Vegan Mushroom Bolognese


  • Prep Time20 mins
  • Total Time1 hr
  • Makes4 servings
Vegan Mushroom Bolognese

Photo, Roberto Caruso.

Chatelaine Triple Tested

You won't miss the meat in this hearty and flavourful bolognese. Sprinkle with  nutritional yeast for a vegan-friendly cheesy flavour. 


  • 1 small onion, halved

  • 1 small carrot, coarsely chopped (1/2 cup)

  • 1 celery stalk, coarsely chopped (1/3 cup)
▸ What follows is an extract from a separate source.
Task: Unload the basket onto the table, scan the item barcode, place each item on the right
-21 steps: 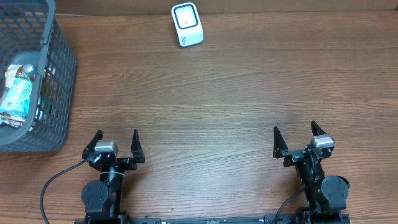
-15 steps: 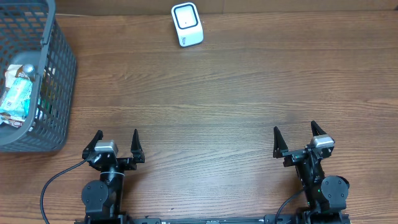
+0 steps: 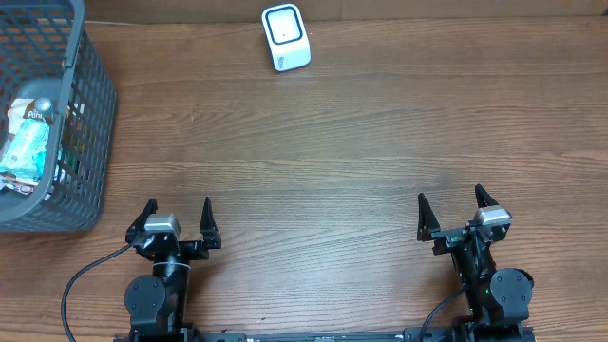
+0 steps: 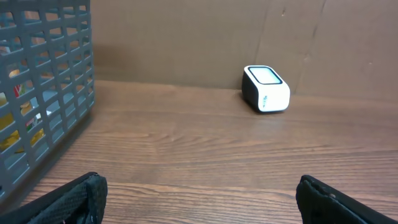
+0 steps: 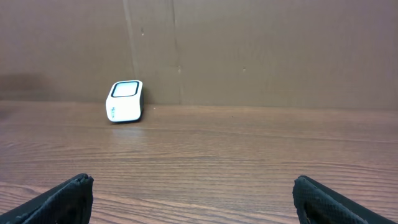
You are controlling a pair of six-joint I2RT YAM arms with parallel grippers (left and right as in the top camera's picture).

  • 227 g cremini or king oyster mushrooms, coarsely chopped

  • 3 tbsp olive oil, coarsely chopped

  • 1/4 tsp salt

  • 1 540 mL can red kidney beans

  • 3 garlic cloves, minced

  • 2 tbsp tomato paste

  • 1/2 tsp smoked paprika

  • 1/8 tsp cinnamon

  • 1/4 cup dry red wine

  • 1 cup vegetable broth

  • 1 398 mL can diced tomatoes

  • 5 thyme sprigs

  • Fettuccia riccia noodles


  • COMBINE onion, carrot and celery in a food processor. Pulse, scraping down side as needed, until chopped into 1/4-in. pieces. Transfer to a large bowl. Pulse mushrooms, in batches, until chopped into 1/2-in. pieces, then transfer to bowl with vegetables.

  • HEAT a pot over medium. Add 2 tbsp oil, then vegetables and salt. Cook, stirring occasionally, until vegetable mixture appears dry, 9 to 10 min.
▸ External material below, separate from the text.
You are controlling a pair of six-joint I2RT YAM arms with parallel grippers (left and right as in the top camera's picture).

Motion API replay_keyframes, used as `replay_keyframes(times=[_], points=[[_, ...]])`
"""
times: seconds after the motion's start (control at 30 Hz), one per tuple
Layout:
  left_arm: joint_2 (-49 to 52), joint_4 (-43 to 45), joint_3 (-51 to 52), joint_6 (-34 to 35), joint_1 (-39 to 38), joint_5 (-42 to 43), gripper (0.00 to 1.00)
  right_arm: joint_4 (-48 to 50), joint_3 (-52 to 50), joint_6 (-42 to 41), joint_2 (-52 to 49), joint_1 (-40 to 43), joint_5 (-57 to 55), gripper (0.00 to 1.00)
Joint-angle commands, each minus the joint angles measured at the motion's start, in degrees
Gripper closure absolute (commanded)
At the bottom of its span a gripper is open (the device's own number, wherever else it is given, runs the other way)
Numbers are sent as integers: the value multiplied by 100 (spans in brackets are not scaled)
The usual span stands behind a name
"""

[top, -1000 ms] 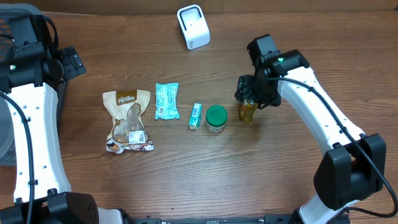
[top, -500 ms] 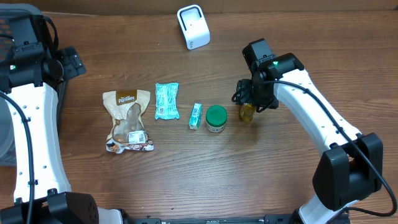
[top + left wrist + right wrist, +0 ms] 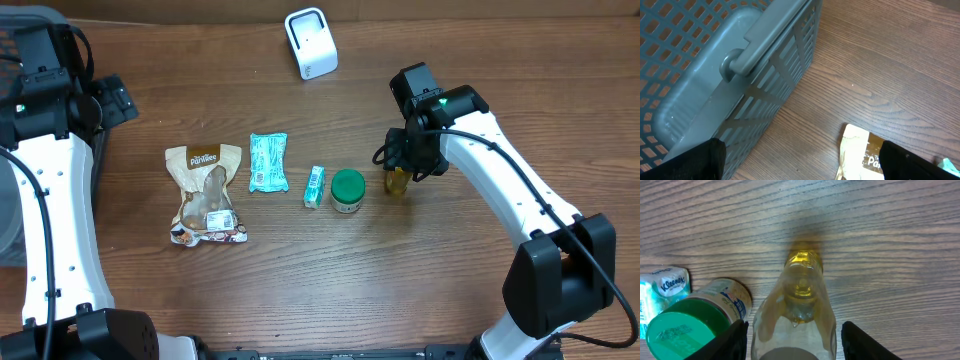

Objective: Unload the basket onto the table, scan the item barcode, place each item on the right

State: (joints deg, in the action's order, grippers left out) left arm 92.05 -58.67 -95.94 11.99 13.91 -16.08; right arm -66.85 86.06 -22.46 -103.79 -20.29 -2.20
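Observation:
A small bottle of yellow liquid (image 3: 398, 182) stands upright on the wooden table right of centre. My right gripper (image 3: 403, 166) hangs straight over it. In the right wrist view the bottle (image 3: 801, 305) sits between the two black fingers (image 3: 732, 340), with a thin gap on each side; the right gripper (image 3: 795, 341) is open around it. A white barcode scanner (image 3: 311, 42) stands at the back of the table. My left gripper (image 3: 800, 162) is wide open and holds nothing, off at the far left (image 3: 113, 100).
A row lies left of the bottle: green-lidded jar (image 3: 347, 190), small tissue pack (image 3: 315, 186), teal packet (image 3: 267, 162), brown snack bag (image 3: 206, 193). The jar (image 3: 695, 320) almost touches my right gripper's left finger. A grey basket (image 3: 715, 75) sits at the left edge.
My right gripper has shifted slightly left and settled over the bottle, and its jaws have narrowed around it. The left arm has not moved.

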Motion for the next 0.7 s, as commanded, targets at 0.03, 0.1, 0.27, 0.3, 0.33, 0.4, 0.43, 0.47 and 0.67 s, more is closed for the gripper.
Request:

  • DRAIN beans into a bowl, reserving liquid. Whirl beans in a food processor until puréed. Add 2 to 3 tbsp of reserved liquid until mixture is smooth and measures a heaping 1 1/2 cups.

  • ADD remaining 2 tsp oil, garlic, tomato paste, paprika and cinnamon to the vegetables. Cook, stirring often, until the mixture starts to stick to pan, about 2 min. Add wine and scrape up any browned bits with a wooden spoon. Stir in bean purée, broth, tomatoes and thyme sprigs. Bring to a boil, then simmer over medium-low, stirring occasionally, until thick, 18 to 20 min. Discard thyme sprigs before serving. Serve over pasta or polenta.

Nutrition (per serving)

Calories 262, Protein 11g, Carbohydrates 33g, Fat 11g, Fibre 12g, Sodium 865mg.